Lines below containing the word "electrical" should be copied out.

•••••

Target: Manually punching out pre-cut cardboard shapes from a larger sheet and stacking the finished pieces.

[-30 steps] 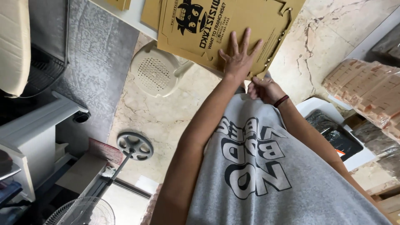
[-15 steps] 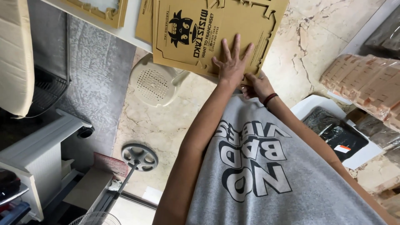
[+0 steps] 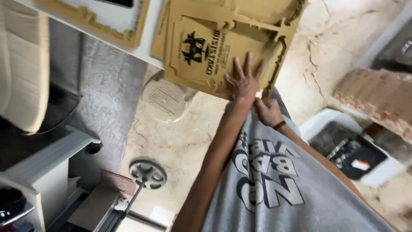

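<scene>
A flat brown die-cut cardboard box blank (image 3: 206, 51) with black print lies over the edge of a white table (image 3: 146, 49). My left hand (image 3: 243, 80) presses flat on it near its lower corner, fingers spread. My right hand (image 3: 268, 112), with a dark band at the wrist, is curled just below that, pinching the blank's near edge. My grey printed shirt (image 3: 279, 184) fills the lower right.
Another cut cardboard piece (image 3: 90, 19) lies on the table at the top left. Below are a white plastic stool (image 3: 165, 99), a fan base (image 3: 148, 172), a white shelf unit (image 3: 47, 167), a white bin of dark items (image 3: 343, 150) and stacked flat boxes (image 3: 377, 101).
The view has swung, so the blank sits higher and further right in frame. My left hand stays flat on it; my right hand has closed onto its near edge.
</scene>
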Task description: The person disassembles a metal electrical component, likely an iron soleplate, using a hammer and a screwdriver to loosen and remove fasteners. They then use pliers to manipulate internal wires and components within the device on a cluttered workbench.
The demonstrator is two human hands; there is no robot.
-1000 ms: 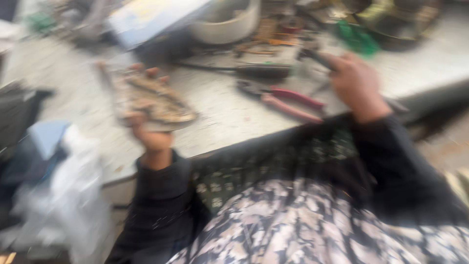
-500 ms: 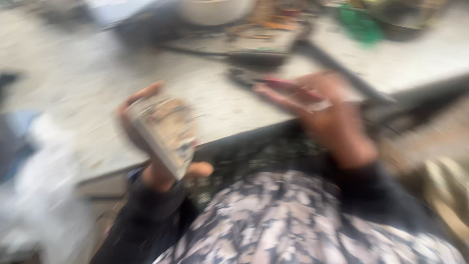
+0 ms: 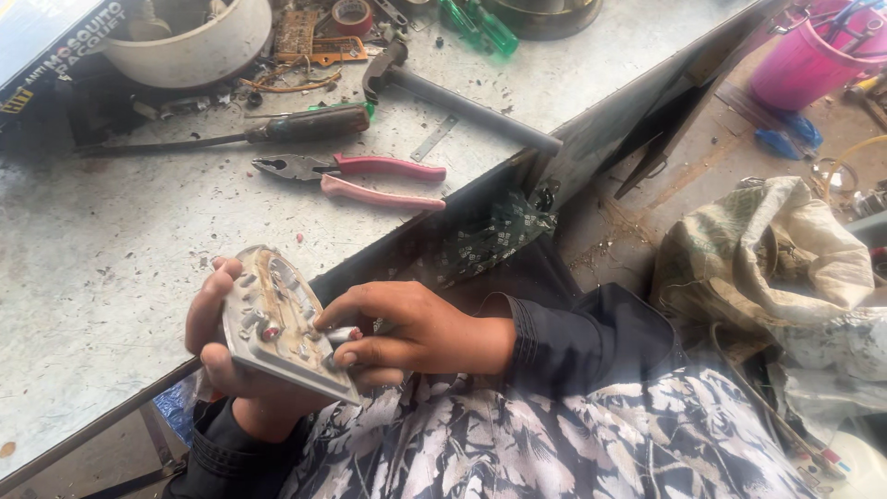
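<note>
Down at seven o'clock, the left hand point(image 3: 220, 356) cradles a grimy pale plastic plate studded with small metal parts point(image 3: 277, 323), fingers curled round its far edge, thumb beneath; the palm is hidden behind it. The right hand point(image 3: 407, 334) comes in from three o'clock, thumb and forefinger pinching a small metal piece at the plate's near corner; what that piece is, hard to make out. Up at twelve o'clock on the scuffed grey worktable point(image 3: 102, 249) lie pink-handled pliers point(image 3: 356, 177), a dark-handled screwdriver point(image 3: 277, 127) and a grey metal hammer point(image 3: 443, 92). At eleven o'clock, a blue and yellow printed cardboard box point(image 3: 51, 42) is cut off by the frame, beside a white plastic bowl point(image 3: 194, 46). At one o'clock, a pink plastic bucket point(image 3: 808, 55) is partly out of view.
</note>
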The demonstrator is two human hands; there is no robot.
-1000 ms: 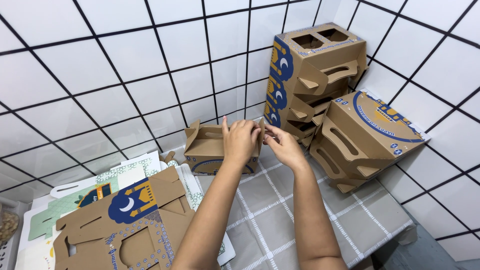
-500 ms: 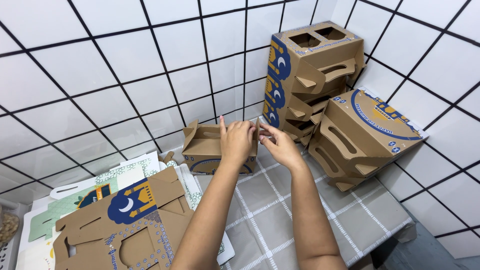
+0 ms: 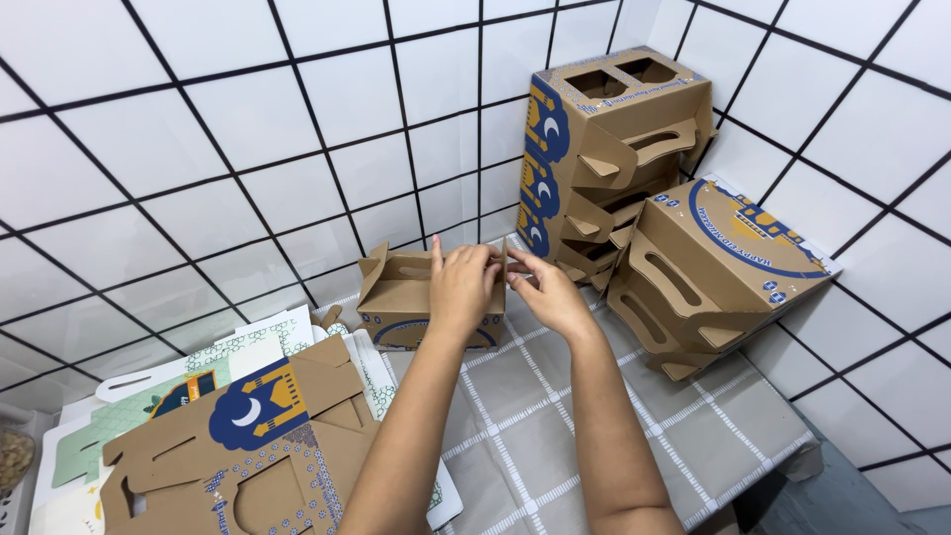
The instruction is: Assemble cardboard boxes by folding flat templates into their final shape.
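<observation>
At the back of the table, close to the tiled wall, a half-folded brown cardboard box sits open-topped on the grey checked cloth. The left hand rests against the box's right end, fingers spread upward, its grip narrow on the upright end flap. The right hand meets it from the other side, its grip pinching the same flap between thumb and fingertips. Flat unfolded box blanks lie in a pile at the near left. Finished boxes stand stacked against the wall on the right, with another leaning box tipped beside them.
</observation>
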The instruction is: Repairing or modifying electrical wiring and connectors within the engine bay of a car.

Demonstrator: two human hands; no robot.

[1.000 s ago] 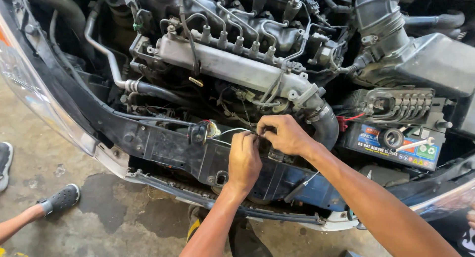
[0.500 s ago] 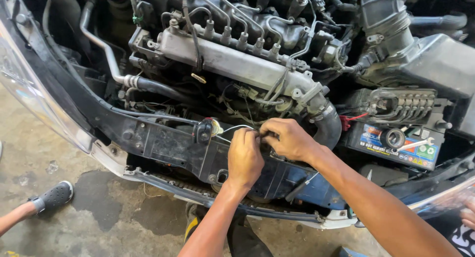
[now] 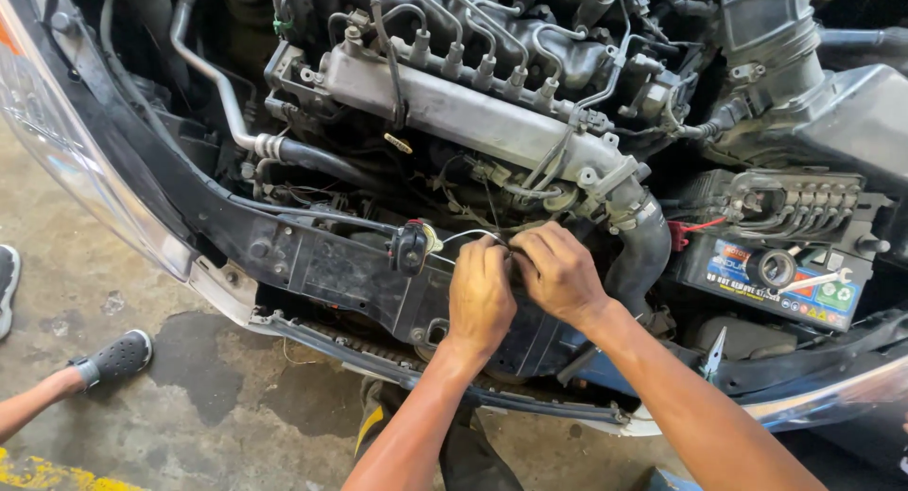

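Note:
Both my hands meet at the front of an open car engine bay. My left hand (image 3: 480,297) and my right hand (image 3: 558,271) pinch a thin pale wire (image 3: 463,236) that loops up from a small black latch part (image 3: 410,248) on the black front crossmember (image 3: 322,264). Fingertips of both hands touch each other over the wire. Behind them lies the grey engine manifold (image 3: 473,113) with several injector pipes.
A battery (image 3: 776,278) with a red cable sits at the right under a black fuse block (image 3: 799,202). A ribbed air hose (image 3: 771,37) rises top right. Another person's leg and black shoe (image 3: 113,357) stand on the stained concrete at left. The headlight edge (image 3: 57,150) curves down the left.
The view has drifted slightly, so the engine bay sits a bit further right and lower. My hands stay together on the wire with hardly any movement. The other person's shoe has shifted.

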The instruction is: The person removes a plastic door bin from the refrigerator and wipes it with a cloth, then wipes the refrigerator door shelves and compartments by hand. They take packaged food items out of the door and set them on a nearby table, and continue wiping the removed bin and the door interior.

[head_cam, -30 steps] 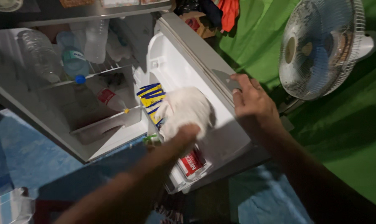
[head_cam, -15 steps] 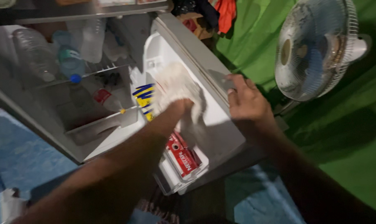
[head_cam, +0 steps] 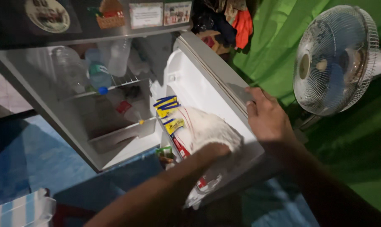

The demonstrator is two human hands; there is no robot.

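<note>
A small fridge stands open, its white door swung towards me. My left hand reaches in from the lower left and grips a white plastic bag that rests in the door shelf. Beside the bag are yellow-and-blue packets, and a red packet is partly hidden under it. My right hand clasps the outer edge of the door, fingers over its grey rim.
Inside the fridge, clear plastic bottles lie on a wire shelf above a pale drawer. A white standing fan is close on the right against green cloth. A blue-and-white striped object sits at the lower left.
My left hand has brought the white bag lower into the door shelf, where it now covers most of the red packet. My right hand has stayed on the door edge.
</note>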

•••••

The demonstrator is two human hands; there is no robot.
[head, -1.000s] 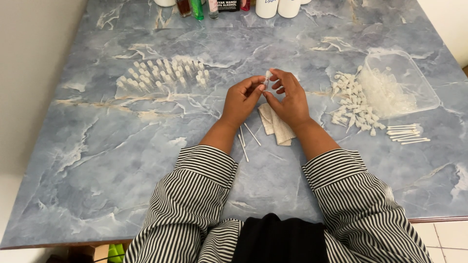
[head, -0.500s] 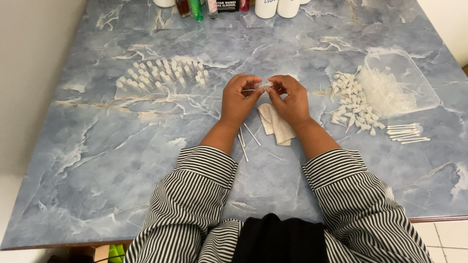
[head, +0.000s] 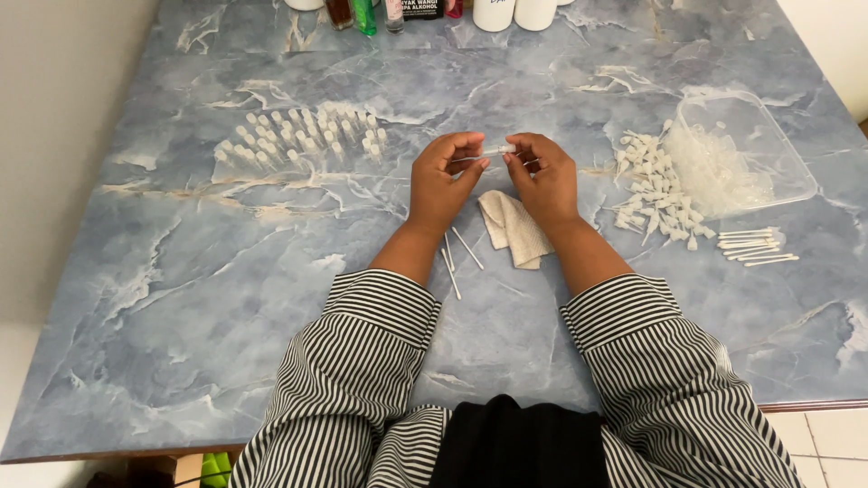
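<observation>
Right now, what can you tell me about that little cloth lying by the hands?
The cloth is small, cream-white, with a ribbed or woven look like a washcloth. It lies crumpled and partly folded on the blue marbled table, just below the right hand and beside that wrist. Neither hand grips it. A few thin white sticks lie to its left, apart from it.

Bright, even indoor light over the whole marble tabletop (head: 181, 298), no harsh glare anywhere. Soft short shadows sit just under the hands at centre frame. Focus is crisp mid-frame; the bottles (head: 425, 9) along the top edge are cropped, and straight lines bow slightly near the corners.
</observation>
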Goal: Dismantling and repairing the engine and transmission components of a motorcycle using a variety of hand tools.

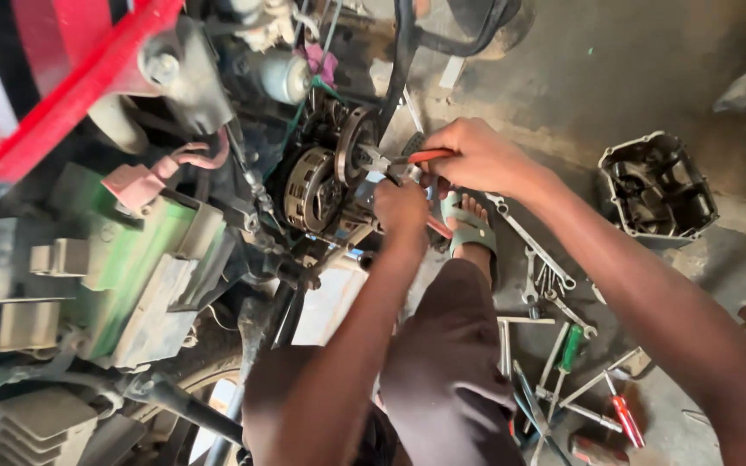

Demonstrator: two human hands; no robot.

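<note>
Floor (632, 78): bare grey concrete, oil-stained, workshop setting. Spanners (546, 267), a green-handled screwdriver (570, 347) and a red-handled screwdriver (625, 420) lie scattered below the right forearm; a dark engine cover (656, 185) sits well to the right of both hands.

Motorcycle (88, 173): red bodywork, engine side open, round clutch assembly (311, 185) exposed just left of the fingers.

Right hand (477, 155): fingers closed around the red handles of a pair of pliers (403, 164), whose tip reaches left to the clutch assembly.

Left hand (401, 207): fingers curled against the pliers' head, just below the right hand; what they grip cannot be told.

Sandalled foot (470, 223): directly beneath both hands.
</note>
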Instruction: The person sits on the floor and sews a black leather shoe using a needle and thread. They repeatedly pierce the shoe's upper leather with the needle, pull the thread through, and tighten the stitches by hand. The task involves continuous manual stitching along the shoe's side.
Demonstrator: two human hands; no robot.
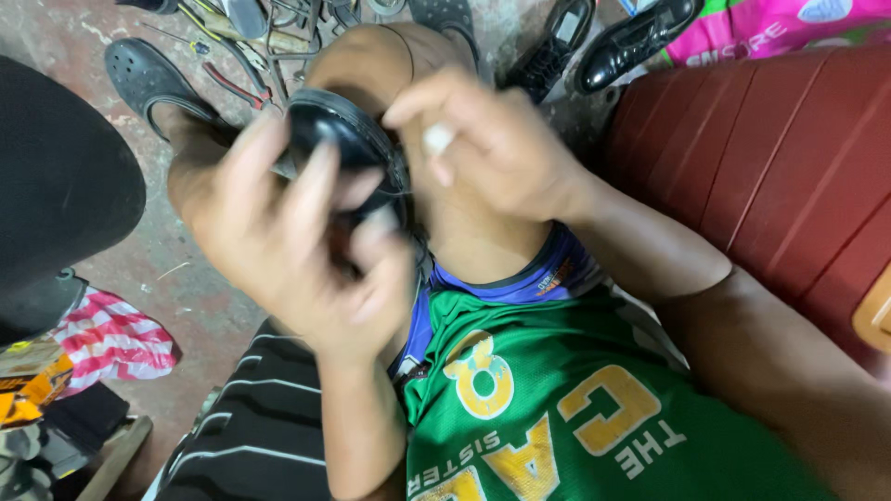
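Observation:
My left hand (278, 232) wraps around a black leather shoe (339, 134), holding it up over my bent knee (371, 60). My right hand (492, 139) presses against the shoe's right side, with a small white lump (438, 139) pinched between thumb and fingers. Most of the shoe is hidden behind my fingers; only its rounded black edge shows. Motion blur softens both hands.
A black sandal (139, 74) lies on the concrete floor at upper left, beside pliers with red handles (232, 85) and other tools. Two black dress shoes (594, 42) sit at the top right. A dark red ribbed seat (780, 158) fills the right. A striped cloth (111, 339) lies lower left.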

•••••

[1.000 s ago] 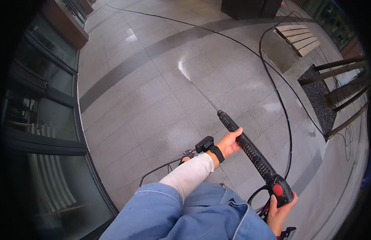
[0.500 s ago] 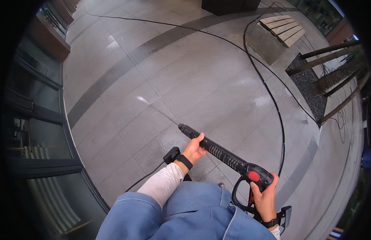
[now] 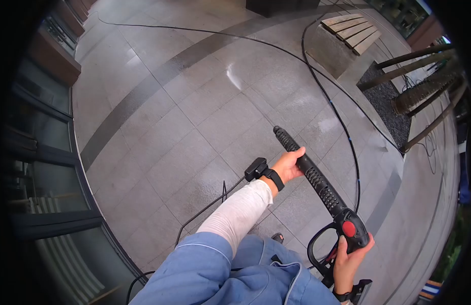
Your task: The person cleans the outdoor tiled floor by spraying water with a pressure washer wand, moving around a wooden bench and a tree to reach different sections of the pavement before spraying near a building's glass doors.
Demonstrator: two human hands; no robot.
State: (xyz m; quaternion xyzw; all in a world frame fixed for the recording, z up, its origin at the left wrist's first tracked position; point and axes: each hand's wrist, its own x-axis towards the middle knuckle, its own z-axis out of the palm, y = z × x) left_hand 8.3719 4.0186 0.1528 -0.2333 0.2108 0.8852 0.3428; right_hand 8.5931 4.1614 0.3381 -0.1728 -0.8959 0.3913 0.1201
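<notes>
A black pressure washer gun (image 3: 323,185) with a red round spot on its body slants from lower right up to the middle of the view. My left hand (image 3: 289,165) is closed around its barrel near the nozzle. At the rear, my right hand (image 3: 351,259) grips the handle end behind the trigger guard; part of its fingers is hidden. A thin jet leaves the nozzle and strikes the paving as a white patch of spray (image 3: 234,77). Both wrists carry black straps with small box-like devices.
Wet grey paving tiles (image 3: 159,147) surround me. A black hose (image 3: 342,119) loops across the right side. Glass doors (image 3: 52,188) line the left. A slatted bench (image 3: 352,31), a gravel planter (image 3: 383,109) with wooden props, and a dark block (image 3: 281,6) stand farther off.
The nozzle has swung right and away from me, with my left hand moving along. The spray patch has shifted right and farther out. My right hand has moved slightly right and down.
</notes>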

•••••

_Task result_
Task description: The person disassembles a metal electrical component, likely an iron soleplate, using a hammer and a screwdriver to loosen and remove fasteners. They then use pliers to manipulate internal wires and components within the device on a cluttered workbench.
The instruction is: Repairing or modifying electrical wiring and connectors within the engine bay of a car.

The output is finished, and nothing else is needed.